第10話 旅の剣士

何が起きたのかわからず三人が目を丸くしていると、


悠然と彼らの前に歩み出る者があった。


「君たち、怪我はないか」


手に下げた剣を納めながら、


長身の男性が爽やかな声をかけてきた。


整った顔立ちをしている。長い髪を束ねているようだ。


明るい日の光の下なら、もっと美形に見えるかもしれない。


「た…助かりました…」


やっとの思いでそれだけ言うと、


ラァズはその場にへたへたと座り込んでしまった。


キリクも、軽く頭を下げる。


「命拾いしたっス」


そして、デスゾルカは。


「ありがとうございます!


 もしかして、勇者様ですか!正規ではないにしろ」


「勇者?」


きらきらと輝く眼差しを向けた彼の言葉に、男性はふっ、と笑った。


「いや、それほど立派なものじゃない。


 ただの旅の剣士だよ。君たちは?」


「おれたちは、アルトリアに住んでいる者です」


「そうか、しかし少々深く入りすぎたな」


うなずき、旅の剣士はちらと空に目を向ける。


「もうすぐ日が沈む、引き返した方がいい…


 よければ、送ろうか」


「い、いえ、帰るだけなら大丈夫です」


「うむ、万が一を考えればともに行きたいところだが、


 夜になる前に調べたいことがある。
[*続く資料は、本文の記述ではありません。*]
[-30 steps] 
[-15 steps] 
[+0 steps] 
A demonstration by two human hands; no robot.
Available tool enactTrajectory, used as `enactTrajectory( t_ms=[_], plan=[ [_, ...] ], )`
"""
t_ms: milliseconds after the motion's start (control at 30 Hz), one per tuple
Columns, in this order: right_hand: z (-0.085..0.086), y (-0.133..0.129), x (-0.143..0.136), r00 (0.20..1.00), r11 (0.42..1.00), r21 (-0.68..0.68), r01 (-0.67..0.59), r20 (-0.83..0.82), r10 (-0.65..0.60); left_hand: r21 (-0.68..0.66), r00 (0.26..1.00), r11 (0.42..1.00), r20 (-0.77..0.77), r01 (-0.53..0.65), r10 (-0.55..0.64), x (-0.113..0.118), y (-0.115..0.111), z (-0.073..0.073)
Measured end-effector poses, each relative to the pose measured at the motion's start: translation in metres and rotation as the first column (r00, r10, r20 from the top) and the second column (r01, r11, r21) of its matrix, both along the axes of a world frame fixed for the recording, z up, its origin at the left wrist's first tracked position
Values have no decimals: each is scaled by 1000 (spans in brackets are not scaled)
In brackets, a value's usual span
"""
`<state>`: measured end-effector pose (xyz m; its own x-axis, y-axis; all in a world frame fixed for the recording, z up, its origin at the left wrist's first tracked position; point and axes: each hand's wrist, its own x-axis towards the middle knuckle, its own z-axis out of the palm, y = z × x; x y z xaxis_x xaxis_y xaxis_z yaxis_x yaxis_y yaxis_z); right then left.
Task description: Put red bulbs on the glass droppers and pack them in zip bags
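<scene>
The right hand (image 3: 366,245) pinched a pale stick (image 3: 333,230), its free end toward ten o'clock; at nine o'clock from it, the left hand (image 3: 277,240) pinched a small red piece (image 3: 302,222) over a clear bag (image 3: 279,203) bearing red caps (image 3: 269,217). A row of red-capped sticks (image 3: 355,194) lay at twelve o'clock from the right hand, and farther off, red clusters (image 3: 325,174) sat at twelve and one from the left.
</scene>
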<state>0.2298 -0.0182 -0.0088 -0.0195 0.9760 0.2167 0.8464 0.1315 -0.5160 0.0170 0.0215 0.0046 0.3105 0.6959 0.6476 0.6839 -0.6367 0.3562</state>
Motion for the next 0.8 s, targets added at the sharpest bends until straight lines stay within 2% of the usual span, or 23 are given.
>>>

気をつけてな」


「はあ…調べたいことって?」


「その魔物がこんな所にいたこともそうだが、


 この森は様子がおかしい。


 私はアラネスの滝まで行ってみようとしたのだが、


 それどころではなさそうなのでな」


男性は、周囲の様子を見ながら言った。


そう言われると、確かにそんな気がしてくる。


今まで経験したことのないような恐怖の後でなおさら、


今いる場所が不気味に思えてきた。


早く帰った方がいいだろう。


「それじゃ、おれたちは帰ります。ありがとうございました…


 あ、そうだ。名前、きいてもいいですか?」


「私か?


 私はスムース・メイヤー、風の吹くまま流れる旅の剣士だ。


 さあ、勇敢なる少年たちよ、ゆくがいい。


 この森の異変の正体は私が突きとめる」


そう言い残し、スムース・メイヤーは


草むらの向こうへと姿を消した。


少年たちが初めて体験した魔物との遭遇、戦い、


そして本物の剣士の一撃。


スムース・メイヤーが去った方向を見ながら、


少年たちは今ここで起こった


恐ろしくも鮮烈なシーンを思い返していた。


「何か名前をきいたところからどんどん気分が乗ってったみたいだな。


 ちょっとしゃべり方が変わったぞ」


「意外とお調子者なのかもな…


 でもおれたちには命の恩人だ、感謝しよう!


 さて、帰るか!」


少年ならば誰もが抱く冒険心から始まった今日の出来事。


思いもよらず命をかけたものになってしまったが、


それは彼らをどこか少しだけ成長させたのかもしれない。


そして、きっと大人になっても忘れぬ記憶となるだろう。